Tutelare il 44% della Terra per fermare crisi biodiversità

Le aree protette devono essere affiancate a politiche di pianificazione sostenibile dell’uso del suolo, al riconoscimento del ruolo guida delle popolazioni indigene, a meccanismi di trasferimento fiscale verso i paesi in via di sviluppo e ricchi di biodiversità, e al controllo delle attività industriali in aree importanti per la biodiversità“. Questo il commento (più che altro un appello a politica e stakeholders) di Moreno Di Marco, coordinatore del gruppo di ricerca ‘Biodiversity and Global Change’ dell’Università La Sapienza di Roma che ha partecipato allo studio internazionale per mappare, attraverso algoritmi geospaziali avanzati, l’area ottimale per la conservazione delle specie e degli ecosistemi terrestri di tutto il mondo. Lo studio, pubblicato su ‘Science‘, è stato coordinato da James R. Allan dell’Università di Amsterdam ed è nato dalla collaborazione della Sapienza con l’Università di Amsterdam, l’Università del Queensland, l’organizzazione ‘The Nature Conservancy’ (TNC), l’organizzazione United Nations Development Programme (Undp), l’Università di Cambridge, la BirdLife International, l’Università della Tasmania, la Rights and Resources Initiative (Rri), l’Università del Kent, l’Università di Melbourne e l’Università del Delaware.

I ricercatori hanno anche quantificato la superficie terrestre a rischio a causa delle attività umane di modifica degli habitat, sfruttando scenari di uso del suolo. Perché, per fermare la crisi globale della biodiversità, spiega il co-autore dello studio Di Marco, “sono necessari sforzi ambiziosi, in particolare è fondamentale proteggere le aree ad alto valore conservazionistico e forte rischio di declino“. Dai risultati di questa ricerca emerge che “per arrestare la crisi della biodiversità” sarebbe necessario conservare un’area di 64 milioni di kmq, ovvero il 44 % della superficie terrestre. Non solo: i modelli mostrano che più di 1.3 milioni di kmq di questa superficie terrestre – un’area più estesa del Sud Africa – rischiano di essere distrutti entro il 2030 dalle attività antropiche, con conseguenze devastanti per la fauna selvatica. “Considerando che 1,8 miliardi di persone vivono nelle zone identificate – spiega il team di ricerca romano – risultano fondamentali le azioni di conservazione che promuovono l’autonomia, l’autodeterminazione e la leadership ambientale di queste popolazioni. A tal fine, gli strumenti utili spaziano, in base al contesto locale, dalla responsabilizzazione delle popolazioni indigene, alle norme che limitano la deforestazione, alle aree protette“.

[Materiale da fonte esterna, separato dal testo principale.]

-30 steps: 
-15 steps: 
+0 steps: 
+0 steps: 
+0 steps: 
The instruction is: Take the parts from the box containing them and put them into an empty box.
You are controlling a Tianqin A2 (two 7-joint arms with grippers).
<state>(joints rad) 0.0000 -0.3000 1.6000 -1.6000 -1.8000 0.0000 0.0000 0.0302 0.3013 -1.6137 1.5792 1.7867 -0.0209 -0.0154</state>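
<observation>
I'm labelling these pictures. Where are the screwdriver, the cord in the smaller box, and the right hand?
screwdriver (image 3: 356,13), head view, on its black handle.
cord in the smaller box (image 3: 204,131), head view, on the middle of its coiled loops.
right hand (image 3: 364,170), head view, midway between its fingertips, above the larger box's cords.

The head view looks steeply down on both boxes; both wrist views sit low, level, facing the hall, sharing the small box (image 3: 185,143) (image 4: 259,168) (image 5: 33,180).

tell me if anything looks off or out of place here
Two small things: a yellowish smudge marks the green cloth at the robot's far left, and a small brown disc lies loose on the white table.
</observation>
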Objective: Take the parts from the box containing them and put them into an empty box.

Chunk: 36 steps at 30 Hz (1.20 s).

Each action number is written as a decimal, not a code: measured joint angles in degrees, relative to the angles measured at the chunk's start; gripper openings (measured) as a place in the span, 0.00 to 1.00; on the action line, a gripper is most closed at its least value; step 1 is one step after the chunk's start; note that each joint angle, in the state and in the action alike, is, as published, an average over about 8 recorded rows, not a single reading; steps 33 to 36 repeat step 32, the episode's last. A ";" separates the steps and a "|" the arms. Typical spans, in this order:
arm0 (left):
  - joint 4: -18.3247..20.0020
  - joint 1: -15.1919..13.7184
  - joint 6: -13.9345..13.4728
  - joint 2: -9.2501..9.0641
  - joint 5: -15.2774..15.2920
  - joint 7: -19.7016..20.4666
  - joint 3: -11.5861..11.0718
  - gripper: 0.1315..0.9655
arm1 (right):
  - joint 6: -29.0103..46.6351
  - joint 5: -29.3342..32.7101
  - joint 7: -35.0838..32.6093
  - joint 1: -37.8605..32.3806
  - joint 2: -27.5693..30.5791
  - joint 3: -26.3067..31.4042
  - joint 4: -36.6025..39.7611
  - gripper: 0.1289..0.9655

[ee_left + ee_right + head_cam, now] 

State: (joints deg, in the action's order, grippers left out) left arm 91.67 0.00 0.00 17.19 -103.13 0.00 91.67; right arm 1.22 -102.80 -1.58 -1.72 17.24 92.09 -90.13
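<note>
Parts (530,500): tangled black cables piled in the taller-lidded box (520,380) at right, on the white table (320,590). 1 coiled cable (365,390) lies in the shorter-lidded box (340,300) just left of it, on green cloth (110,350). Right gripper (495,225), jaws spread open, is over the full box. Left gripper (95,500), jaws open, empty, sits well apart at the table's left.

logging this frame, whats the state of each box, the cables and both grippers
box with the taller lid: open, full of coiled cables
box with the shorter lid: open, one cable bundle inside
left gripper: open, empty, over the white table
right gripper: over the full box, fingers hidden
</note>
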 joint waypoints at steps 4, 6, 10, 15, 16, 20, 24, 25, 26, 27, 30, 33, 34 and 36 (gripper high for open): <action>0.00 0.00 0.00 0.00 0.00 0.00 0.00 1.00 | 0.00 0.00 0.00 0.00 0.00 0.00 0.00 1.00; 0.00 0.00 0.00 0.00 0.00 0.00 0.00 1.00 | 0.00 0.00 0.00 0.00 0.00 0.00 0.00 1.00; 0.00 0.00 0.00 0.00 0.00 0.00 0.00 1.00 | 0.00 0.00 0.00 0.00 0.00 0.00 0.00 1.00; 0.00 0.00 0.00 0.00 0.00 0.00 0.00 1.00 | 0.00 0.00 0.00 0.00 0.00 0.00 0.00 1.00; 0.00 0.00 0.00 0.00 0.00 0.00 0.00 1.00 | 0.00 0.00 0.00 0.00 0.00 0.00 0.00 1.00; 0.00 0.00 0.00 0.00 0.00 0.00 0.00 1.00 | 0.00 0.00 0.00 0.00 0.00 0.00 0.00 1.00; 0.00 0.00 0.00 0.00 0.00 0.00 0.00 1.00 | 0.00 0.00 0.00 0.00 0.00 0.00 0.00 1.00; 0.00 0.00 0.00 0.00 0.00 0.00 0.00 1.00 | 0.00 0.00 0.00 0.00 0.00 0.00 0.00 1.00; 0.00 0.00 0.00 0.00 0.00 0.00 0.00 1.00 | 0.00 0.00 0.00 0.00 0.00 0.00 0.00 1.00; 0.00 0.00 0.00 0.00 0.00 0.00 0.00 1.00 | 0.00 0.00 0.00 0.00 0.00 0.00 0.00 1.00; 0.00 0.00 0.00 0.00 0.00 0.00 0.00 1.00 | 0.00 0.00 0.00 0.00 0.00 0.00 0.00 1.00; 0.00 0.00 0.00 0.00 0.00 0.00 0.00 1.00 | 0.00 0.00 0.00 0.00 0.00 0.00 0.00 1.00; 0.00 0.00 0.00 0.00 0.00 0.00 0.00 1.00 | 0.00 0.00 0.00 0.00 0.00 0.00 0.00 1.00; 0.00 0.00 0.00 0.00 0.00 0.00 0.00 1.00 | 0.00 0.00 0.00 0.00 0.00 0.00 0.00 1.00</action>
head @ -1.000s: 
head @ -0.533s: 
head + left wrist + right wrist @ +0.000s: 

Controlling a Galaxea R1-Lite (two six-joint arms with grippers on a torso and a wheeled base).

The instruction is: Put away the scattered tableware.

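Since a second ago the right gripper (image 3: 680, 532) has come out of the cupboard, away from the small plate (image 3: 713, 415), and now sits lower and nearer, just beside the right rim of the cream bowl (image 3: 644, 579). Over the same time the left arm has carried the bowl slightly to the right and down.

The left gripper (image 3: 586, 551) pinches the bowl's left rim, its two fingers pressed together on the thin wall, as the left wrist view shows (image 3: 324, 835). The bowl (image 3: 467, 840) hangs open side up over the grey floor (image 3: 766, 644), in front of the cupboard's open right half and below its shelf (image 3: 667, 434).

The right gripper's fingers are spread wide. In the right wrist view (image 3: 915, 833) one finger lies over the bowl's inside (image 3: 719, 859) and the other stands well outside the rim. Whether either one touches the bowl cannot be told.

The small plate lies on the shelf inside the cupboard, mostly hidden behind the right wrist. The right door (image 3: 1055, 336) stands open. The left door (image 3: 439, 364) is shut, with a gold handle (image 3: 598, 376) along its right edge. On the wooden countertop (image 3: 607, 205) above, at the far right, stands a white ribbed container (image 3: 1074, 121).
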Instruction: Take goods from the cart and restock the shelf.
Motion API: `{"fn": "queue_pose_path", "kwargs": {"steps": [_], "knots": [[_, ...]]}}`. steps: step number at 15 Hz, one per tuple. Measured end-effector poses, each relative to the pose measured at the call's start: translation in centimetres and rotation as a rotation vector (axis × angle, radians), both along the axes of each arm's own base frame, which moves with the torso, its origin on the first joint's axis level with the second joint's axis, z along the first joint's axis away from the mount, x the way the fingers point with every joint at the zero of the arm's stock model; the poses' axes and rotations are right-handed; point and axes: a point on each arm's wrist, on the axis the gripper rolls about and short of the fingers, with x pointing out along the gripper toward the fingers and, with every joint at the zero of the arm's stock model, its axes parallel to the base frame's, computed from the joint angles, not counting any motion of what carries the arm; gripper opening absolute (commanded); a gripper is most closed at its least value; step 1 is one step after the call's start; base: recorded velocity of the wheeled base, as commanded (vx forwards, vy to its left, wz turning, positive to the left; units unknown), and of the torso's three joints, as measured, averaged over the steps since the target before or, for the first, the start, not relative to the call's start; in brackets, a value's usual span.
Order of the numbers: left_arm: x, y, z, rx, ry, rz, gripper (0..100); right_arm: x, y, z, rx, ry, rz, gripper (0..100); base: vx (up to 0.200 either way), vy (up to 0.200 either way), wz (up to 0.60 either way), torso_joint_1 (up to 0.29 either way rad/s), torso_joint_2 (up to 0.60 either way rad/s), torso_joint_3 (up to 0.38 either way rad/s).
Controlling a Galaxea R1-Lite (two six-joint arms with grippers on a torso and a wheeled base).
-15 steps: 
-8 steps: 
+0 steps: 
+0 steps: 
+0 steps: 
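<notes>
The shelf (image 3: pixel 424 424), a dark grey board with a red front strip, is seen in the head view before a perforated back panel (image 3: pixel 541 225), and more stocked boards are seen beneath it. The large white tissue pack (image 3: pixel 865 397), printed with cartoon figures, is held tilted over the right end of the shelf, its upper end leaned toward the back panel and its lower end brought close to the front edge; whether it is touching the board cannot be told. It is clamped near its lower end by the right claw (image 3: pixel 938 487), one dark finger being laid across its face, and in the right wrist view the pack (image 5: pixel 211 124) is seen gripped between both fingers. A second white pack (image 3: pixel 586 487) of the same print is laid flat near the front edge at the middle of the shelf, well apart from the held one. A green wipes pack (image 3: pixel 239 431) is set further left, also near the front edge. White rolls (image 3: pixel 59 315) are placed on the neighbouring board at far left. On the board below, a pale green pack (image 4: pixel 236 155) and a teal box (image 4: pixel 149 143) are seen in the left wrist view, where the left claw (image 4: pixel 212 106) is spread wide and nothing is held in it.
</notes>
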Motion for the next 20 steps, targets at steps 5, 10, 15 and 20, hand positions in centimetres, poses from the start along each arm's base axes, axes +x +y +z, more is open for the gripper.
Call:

A oggi, questa ricerca rappresenta – spiega Di Marco del dipartimento di Biologia e biotecnologie Charles Darwin della Sapienza – l’analisi più esaustiva delle esigenze di conservazione della biodiversità a scala globale e dimostra che l’espansione delle aree protette è una misura necessaria ma non sufficiente a invertire il declino della biodiversità”. Lo studio potrebbe dunque avere “implicazioni politiche, come sottolinea il ricercatore italiano, anche “alla luce del fatto che diversi paesi, sotto la guida Onu, stanno attualmente negoziando nuovi obiettivi di conservazione della natura“. Il riferimento è al piano d’azione post-2020 della Convenzione sulla Diversità Biologica (CDB), che entrerà in vigore nel corso dell’anno e che “stabilirà l’agenda della conservazione per il prossimo decennio e le nazioni dovranno riportare i risultati ottenuti rispetto ai nuovi obiettivi del 2030“. Nonostante l’impegno delle nazioni a conservare almeno il 17% della superficie terrestre attraverso aree protette, spiega Di Marco “dal 2020 è stato chiaro che ciò non sarebbe bastato ad arrestare il declino della biodiversità e scongiurarne la crisi, anche a causa del mancato raggiungimento di altri obiettivi“. Le soluzioni comunque ci sono, secondo il ricercatore della Sapienza: “La nostra analisi mostra che il rischio per la biodiversità derivante dalla perdita di habitat in aree importanti per la conservazione può ancora essere ridotto in modo significativo, addirittura di 7 volte, se si attuano politiche sostenibili di uso del territorio”.